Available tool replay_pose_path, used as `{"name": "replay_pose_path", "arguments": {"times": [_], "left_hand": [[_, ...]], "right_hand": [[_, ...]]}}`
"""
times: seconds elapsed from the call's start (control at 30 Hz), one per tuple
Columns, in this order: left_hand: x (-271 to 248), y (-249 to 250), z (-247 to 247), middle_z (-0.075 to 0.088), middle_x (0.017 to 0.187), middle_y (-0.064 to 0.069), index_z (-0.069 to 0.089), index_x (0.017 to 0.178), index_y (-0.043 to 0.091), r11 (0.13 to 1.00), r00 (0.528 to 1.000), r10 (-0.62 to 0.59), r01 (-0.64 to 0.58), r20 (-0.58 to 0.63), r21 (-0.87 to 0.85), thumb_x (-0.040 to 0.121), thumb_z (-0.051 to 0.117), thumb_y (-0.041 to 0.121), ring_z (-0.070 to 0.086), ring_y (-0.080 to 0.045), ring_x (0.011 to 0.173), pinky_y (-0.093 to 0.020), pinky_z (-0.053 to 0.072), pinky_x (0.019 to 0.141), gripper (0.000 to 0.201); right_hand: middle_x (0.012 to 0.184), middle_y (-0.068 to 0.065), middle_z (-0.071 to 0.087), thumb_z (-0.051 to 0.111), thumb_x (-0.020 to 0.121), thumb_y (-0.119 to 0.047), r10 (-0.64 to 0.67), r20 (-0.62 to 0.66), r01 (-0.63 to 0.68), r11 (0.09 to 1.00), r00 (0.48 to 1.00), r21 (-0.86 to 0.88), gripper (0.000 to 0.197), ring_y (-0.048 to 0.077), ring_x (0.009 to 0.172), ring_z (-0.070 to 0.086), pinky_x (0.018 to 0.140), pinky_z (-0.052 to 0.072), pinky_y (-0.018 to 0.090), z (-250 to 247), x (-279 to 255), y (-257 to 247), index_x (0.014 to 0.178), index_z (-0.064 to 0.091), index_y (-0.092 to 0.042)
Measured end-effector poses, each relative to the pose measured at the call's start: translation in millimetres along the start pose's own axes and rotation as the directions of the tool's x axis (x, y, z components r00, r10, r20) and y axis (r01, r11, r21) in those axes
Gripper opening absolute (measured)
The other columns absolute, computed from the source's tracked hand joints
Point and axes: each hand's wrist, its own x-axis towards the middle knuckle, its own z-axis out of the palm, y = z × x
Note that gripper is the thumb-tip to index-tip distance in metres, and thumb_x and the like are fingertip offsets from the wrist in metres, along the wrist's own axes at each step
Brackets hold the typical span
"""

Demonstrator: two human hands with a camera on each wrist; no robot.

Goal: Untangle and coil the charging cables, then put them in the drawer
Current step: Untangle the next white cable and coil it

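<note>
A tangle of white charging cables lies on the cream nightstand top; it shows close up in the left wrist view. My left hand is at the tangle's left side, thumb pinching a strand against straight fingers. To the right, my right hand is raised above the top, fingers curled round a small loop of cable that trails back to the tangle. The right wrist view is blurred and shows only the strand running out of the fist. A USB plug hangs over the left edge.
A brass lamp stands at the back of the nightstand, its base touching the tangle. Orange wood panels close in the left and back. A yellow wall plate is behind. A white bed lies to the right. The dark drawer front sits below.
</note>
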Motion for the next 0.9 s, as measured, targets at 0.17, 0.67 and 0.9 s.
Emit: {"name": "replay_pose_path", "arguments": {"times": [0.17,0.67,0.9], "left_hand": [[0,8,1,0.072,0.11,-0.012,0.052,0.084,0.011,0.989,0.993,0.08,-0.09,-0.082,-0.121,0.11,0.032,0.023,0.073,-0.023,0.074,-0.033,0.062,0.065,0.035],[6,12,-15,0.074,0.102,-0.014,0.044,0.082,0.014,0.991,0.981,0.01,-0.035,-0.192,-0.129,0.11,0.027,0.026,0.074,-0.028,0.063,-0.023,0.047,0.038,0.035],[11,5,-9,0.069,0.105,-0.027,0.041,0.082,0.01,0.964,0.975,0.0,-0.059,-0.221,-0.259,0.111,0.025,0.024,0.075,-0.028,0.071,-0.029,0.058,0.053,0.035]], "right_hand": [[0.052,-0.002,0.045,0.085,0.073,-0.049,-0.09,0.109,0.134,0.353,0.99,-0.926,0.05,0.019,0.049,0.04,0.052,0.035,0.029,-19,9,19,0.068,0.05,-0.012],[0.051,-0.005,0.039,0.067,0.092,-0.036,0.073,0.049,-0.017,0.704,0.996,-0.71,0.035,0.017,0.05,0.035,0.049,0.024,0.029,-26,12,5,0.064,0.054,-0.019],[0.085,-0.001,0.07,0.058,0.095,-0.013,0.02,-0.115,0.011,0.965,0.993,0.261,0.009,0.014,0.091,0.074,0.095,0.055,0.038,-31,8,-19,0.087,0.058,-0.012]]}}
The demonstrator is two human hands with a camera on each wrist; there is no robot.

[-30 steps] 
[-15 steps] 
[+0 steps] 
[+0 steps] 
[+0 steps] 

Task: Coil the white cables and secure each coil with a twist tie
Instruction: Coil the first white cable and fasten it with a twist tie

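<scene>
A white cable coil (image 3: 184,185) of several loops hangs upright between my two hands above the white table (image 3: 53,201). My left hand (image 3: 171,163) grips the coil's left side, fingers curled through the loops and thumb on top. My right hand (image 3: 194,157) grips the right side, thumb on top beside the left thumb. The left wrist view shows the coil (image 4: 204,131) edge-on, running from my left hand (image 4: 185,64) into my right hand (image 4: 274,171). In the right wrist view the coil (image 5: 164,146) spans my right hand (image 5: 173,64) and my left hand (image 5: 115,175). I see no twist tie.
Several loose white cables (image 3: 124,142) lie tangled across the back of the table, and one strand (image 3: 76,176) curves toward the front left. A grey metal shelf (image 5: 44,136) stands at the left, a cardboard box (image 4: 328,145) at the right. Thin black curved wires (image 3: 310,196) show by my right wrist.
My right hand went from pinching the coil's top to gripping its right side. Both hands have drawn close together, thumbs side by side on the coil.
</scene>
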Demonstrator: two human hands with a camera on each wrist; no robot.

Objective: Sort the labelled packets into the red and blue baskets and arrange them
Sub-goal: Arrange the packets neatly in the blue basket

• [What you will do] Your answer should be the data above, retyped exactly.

• [Finished exercise]
Available tool replay_pose_path, used as `{"name": "replay_pose_path", "arguments": {"times": [_], "left_hand": [[_, ...]], "right_hand": [[_, ...]]}}`
"""
times: seconds elapsed from the call's start (control at 30 Hz), one per tuple
Columns, in this order: left_hand: x (-271 to 248), y (-249 to 250), z (-247 to 247), middle_z (-0.075 to 0.088), middle_x (0.017 to 0.187), middle_y (-0.064 to 0.069), index_z (-0.069 to 0.089), index_x (0.017 to 0.178), index_y (-0.043 to 0.091), r11 (0.13 to 1.00), r00 (0.528 to 1.000), r10 (-0.62 to 0.59), r01 (-0.64 to 0.58), r20 (-0.58 to 0.63), r21 (-0.87 to 0.85), thumb_x (-0.040 to 0.121), thumb_z (-0.051 to 0.117), thumb_y (-0.041 to 0.121), ring_z (-0.070 to 0.086), ring_y (-0.080 to 0.045), ring_x (0.011 to 0.173), pinky_y (-0.093 to 0.020), pinky_z (-0.053 to 0.072), pinky_x (0.019 to 0.141), gripper (0.000 to 0.201); right_hand: middle_x (0.012 to 0.184), middle_y (-0.068 to 0.065), middle_z (-0.071 to 0.087), thumb_z (-0.051 to 0.111), thumb_x (-0.020 to 0.121), thumb_y (-0.119 to 0.047), r10 (-0.64 to 0.67), r20 (-0.62 to 0.66), r01 (-0.63 to 0.68), r11 (0.09 to 1.00), r00 (0.48 to 1.00), r21 (-0.86 to 0.88), gripper (0.000 to 0.197), ring_y (-0.048 to 0.077), ring_x (0.009 to 0.172), ring_z (-0.070 to 0.086), pinky_x (0.018 to 0.140), pinky_z (-0.052 to 0.072), pinky_y (-0.018 to 0.090), z (-250 to 247), x (-279 to 255), y (-257 to 247), index_x (0.014 to 0.178), index_z (-0.064 to 0.091), index_y (-0.092 to 0.042)
Measured end-effector poses, each relative to the pose measured at the call's start: translation in millimetres along the start pose's own axes and rotation as the directions of the tool's x axis (x, y, z components r00, r10, r20) and y axis (r01, r11, r21) in those axes
Gripper opening absolute (measured)
The other columns absolute, computed from the source's tracked hand joints
Point and axes: each hand's wrist, its own x-axis towards the middle knuckle, its own z-axis out of the palm, y = z × x
Note that gripper is the thumb-tip to index-tip distance in metres, and thumb_x and the like are fingertip offsets from the wrist in metres, along the wrist's own axes at each step
Brackets hold the typical span
"""

Demonstrator: two human hands with a camera on each wrist; no robot.

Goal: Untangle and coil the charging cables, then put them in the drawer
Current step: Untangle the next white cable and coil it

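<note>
A tangle of white charging cables lies on the cream nightstand top; it shows close up in the left wrist view. My left hand is at the tangle's left side, thumb pinching a strand against straight fingers. To the right, my right hand is raised above the top, fingers curled round a small loop of cable that trails back to the tangle. The right wrist view is blurred and shows only the strand running out of the fist. A USB plug hangs over the left edge.
A brass lamp stands at the back of the nightstand, its base touching the tangle. Orange wood panels close in the left and back. A yellow wall plate is behind. A white bed lies to the right. The dark drawer front sits below.
</note>
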Motion for the next 0.9 s, as measured, targets at 0.17, 0.67 and 0.9 s.
Emit: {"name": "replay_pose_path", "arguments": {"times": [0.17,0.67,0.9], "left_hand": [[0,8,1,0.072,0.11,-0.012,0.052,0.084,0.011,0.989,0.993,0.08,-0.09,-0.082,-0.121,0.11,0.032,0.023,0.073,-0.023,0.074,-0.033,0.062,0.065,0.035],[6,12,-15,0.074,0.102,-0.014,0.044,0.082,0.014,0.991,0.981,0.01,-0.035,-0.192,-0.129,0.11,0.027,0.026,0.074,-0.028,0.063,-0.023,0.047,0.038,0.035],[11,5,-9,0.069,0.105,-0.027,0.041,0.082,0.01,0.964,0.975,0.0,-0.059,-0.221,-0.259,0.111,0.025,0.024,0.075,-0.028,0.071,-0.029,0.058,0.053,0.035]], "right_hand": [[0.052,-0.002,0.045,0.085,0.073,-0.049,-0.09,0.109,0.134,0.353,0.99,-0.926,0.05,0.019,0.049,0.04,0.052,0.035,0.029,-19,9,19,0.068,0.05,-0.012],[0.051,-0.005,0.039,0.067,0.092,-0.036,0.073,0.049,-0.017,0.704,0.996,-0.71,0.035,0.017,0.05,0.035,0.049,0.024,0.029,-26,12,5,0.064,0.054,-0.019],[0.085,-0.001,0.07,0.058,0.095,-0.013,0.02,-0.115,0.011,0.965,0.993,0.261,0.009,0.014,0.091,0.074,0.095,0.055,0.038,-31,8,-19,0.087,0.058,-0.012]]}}
The demonstrator is two human hands with a camera on each wrist; there is no robot.

[-30 steps] 
[-15 steps] 
[+0 steps] 
[+0 steps] 
[+0 steps] 

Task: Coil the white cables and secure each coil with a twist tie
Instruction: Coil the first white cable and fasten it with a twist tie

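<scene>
A white cable coil (image 3: 184,185) of several loops hangs upright between my two hands above the white table (image 3: 53,201). My left hand (image 3: 171,163) grips the coil's left side, fingers curled through the loops and thumb on top. My right hand (image 3: 194,157) grips the right side, thumb on top beside the left thumb. The left wrist view shows the coil (image 4: 204,131) edge-on, running from my left hand (image 4: 185,64) into my right hand (image 4: 274,171). In the right wrist view the coil (image 5: 164,146) spans my right hand (image 5: 173,64) and my left hand (image 5: 115,175). I see no twist tie.
Several loose white cables (image 3: 124,142) lie tangled across the back of the table, and one strand (image 3: 76,176) curves toward the front left. A grey metal shelf (image 5: 44,136) stands at the left, a cardboard box (image 4: 328,145) at the right. Thin black curved wires (image 3: 310,196) show by my right wrist.
My right hand went from pinching the coil's top to gripping its right side. Both hands have drawn close together, thumbs side by side on the coil.
</scene>
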Demonstrator: two human hands with a camera on each wrist; no robot.

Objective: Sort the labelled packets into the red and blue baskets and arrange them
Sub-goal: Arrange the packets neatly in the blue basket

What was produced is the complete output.